My mother-in-law just died and I couldn’t be more relieved

20 Apr

Arden CourtPart One: The Back Story

My husband was legally adopted when he was nine by his grandparents. They had been the only constant in his life as he was handed off between his biological parents, (not to mention, strangers and steps) passed around over time between eight states spreading across the South East throughout his early childhood.

Although he and I dated as teens, I have only vague memories of his parents from back when. Mostly I remember teenage woes of how strict and insistent that he learn about financial independence early on, which adulthood tells us, are traits of good parenting but at 17 and broke, really suck.

Fast forward thirteen years: While B was ending a ten year marriage and I was sinking in my own troubling sea, somehow he and I found each other. Coming from the same town we had graduated from, we now had two sets of parents to visit together on our trips home. His parents were now in their 70’s and 80’s. I confided to a friend over brunch my self centered worry. “What if one of his parents dies and I have to see her (ex-wife), at the services?” Looking back, I would welcome that scenario not to mention, how insecure was I!?

A couple of years and some sporadic visits later, nervous about how they would take the news of our upcoming marriage, we sat in the kitchen and told them our plans. I had never sat in the kitchen before. It felt strange to me being somewhere other than the living room. His mother, distracted.
His dad was your typical sweet old man. Lousy jokes and a bit flirty, eager to tell a story from his time as a pilot. Sometimes when B could not come to town with me, I would pop in on my own for a visit and dad would share family stories and secrets. Mother’s attention always on CNN, seldom adding to conversations, sitting comfortably in her recliner trying to hear over our chatter.

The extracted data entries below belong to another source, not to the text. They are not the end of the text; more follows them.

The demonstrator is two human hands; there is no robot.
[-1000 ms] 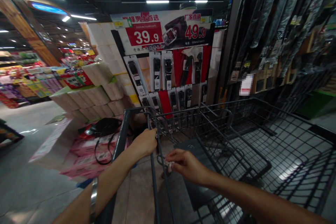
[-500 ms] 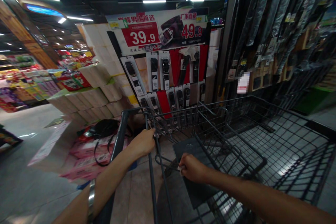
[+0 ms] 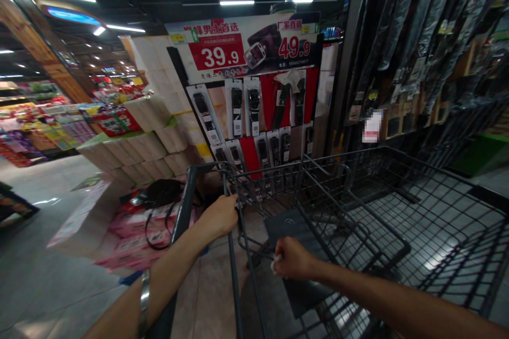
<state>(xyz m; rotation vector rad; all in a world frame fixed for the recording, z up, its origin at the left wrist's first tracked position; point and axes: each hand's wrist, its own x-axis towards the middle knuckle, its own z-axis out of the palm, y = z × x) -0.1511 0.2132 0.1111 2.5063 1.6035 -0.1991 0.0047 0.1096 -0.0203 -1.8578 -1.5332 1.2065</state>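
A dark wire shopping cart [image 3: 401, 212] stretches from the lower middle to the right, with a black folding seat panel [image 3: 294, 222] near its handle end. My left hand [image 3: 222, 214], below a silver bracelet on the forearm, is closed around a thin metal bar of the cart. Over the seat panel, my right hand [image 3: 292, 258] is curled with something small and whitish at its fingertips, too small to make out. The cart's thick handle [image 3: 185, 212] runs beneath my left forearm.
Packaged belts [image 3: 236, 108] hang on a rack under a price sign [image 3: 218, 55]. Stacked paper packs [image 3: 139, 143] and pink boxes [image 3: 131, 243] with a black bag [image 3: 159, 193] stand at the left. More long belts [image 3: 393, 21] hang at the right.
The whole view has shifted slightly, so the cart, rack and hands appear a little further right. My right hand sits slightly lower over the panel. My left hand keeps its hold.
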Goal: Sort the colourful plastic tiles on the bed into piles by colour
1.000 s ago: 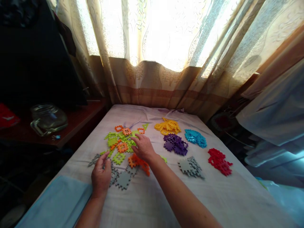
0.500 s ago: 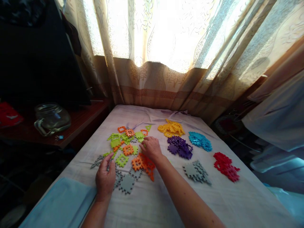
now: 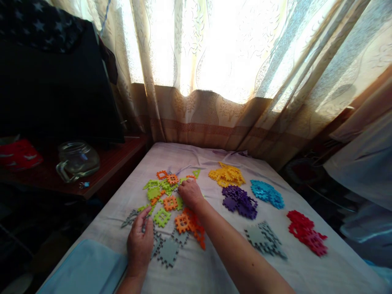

A little forgetful, always freezing, redundant in her concerns for me making the 100 mile drive back home alone.

Holidays come and go. Increasing visits lead to increasing worry. B’s dad was pushing to get legal things in order and was not looking well. We began hearing the same stories more frequently, but this time from him. He was drained. I confided in a coworker that the way we all expected the order of things to go was probably not going to happen. I had my black dress mended. I do not always like being right.


Knowing we would probably not make it back to town before B’s ski trip we made a detour visit on our way to see my side in San Antonio one weekend. We popped in with some pamphlets on med alerts. His father was angry. What would we be able to do living so far away? He had neighbors he could call on. But that was the point. Push a button and the service will send someone and we will get a call immediately. This was met with curses and confusing money rants that we were not following. We sat stunned at the backlash then in silence for a moment when B’s mom chimed in and explained exactly what we were meaning, adding that she sometimes worries when he steps out to run errands. The subject was dropped and very quickly, the visit over.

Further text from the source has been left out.